India on Sunday opposed Pakistan’s move to grant provisional provincial status to Gilgit-Baltistan, saying the government firmly rejected Islamabad’s attempts to bring material changes to a part of Indian territory, “under its illegal and forcible occupation”.

Earlier in the day, Pakistan Prime Minister Imran Khan formally announced the provisional provincial status for Gilgit-Baltistan at a public gathering in Gilgit held to mark the 73rd Independence Day of the region. Khan claimed the government had fulfilled a long-standing demand of the people of the region. The decision, he said, had been taken within the framework of United Nations Security Council’s resolutions.

India’s Ministry of External Affairs spokesperson Anurag Srivastava rejected Khan’s assertions and said the government of Pakistan has no locus standi on territories it had “illegally and forcibly” occupied.

“I reiterate that the Union Territories of Jammu and Kashmir and Ladakh, including the area of so-called ‘Gilgit-Baltistan’, are an integral part of India by virtue of the legal, complete and irrevocable accession of Jammu and Kashmir to the Union of India in 1947,” he said in a statement. “The government of Pakistan has no locus standi on territories illegally and forcibly occupied by it.”

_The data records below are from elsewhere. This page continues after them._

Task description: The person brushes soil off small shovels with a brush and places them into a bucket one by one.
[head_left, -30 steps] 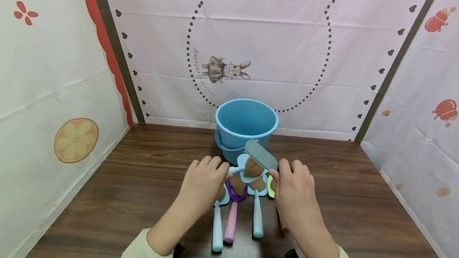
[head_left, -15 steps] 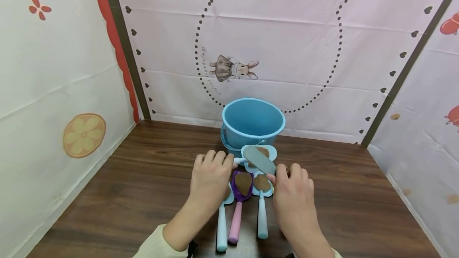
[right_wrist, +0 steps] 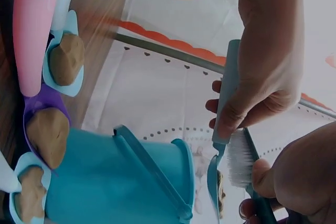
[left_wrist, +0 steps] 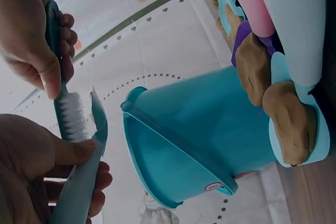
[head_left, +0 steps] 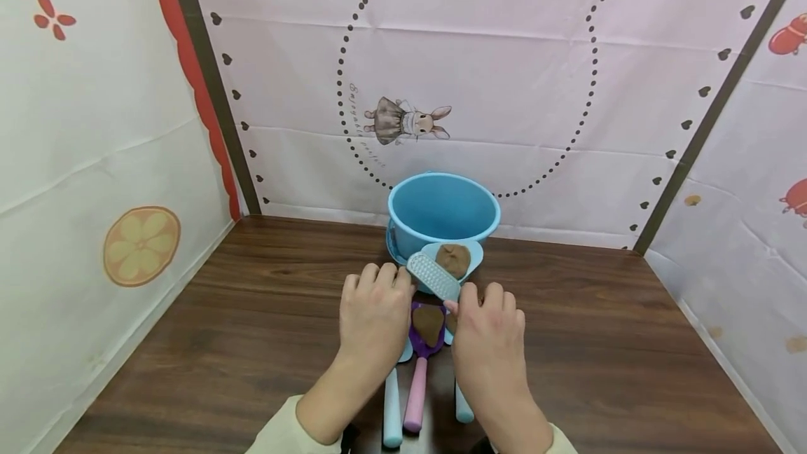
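Note:
My left hand (head_left: pixel 376 314) grips a light blue toy shovel (right_wrist: pixel 229 85) by its handle, with a brown clay lump (head_left: pixel 452 259) on the blade in front of the bucket. My right hand (head_left: pixel 490 349) holds a teal brush (head_left: pixel 433 277) by its handle. The brush lies across the near part of the shovel, its dotted face upward in the head view. In the right wrist view, its white bristles (right_wrist: pixel 240 158) point toward the shovel at the blade's neck. Whether they touch it, I cannot tell.
A blue bucket (head_left: pixel 403 219) stands behind the hands. Below the hands, a purple shovel with a pink handle (head_left: pixel 416 398) and light blue shovels (head_left: pixel 392 412) lie on the brown wooden table (head_left: pixel 252 342), bearing brown lumps (head_left: pixel 429 324). Patterned cloth walls (head_left: pixel 302 90) surround the table.
My right hand and the brush have moved left, toward the left hand. The shovel's blade has shifted, and its clay shows beyond the brush. The brush's upper face, smooth-looking before, now appears dotted.

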`<state>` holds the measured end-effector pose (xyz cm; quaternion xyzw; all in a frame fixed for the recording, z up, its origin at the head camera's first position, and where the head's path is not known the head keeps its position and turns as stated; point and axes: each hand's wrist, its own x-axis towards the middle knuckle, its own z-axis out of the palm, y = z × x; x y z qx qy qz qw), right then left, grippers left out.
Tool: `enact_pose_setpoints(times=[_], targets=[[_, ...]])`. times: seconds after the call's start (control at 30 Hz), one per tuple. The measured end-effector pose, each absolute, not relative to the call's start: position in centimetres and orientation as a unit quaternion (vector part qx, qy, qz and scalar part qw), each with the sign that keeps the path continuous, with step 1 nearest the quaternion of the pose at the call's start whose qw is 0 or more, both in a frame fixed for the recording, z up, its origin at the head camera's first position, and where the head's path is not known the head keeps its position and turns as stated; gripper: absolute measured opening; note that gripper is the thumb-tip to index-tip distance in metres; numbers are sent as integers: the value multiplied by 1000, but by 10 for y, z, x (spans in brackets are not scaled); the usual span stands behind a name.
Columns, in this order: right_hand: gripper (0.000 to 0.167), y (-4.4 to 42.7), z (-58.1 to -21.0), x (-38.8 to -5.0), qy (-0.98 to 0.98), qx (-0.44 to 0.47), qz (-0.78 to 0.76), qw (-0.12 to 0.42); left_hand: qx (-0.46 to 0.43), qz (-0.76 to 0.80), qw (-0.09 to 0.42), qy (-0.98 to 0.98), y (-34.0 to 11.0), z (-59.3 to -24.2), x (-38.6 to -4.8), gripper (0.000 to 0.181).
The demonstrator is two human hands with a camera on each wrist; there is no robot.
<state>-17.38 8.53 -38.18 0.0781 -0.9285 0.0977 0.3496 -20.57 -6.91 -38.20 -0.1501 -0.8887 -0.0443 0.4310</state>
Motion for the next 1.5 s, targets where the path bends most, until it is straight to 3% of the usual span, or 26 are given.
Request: enact_pose_setpoints(times=[0.73,1.1,1.37,1.5], targets=[[33,97,-393,-192,-907,65,118,398,-132,-34,421,-897,-63,-385,-194,27],[32,109,-387,-195,-912,37,116,391,-133,-30,419,-898,-63,-388,-194,27],[38,85,-385,-174,-918,97,93,373,-124,-21,418,-899,-65,-387,-194,12],[37,80,-389,-173,-925,89,77,361,-125,-31,409,-903,-64,-386,-191,15]])
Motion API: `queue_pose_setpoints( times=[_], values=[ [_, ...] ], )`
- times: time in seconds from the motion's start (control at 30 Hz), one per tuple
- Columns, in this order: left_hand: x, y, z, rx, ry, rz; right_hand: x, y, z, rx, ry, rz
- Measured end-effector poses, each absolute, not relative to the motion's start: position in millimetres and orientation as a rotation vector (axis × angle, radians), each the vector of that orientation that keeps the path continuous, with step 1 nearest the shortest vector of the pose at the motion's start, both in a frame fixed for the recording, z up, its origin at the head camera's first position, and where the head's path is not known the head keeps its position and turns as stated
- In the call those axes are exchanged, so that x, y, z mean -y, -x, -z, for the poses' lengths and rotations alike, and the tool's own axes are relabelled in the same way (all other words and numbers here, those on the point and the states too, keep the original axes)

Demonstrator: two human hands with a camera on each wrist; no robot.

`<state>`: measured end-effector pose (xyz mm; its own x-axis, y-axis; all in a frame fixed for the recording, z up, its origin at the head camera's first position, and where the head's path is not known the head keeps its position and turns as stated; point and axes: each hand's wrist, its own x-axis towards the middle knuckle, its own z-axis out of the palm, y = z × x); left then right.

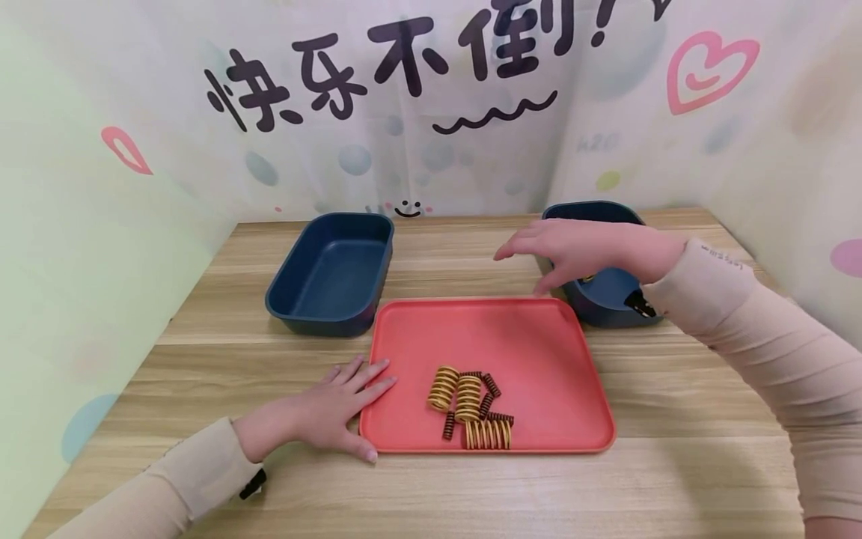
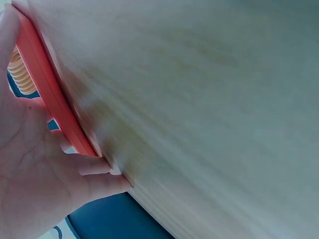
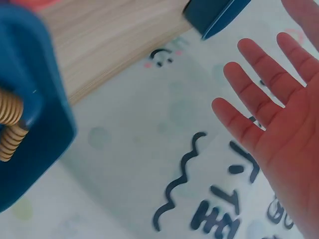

Srivastava called this an attempt of Pakistan to “camouflage its illegal occupation” in the region. He said that Khan and his government cannot hide the “grave human rights violations, exploitation and denial of freedom for over seven decades” to the people residing in these Pakistan-occupied territories. “Instead of seeking to alter the status of these Indian territories, we call upon Pakistan to immediately vacate all areas under its illegal occupation,” Srivastava’s statement added.

Gilgit-Baltistan is the left tip of the crown-shaped territory of Jammu and Kashmir. It is a high-altitude region about five times the size of Pakistan-occupied-Kashmir but sparsely populated. India’s renewed interest in the region comes after the Pakistan Supreme Court gave the go-ahead in May to amend the Gilgit-Baltistan Order of 2018 and hold general elections there.

Delhi issued demarches saying Gilgit-Baltistan was an “integral part of India by virtue of its fully legal and irrevocable accession”, so Pakistan, its courts and governments, had no power to make decisions about it. “The government of Pakistan or its judiciary has no locus standi on territories illegally and forcibly occupied by it,” the government had said at that time.

The Pakistan Foreign Office, however, retorted that Delhi’s claims had no “legal basis whatsoever”.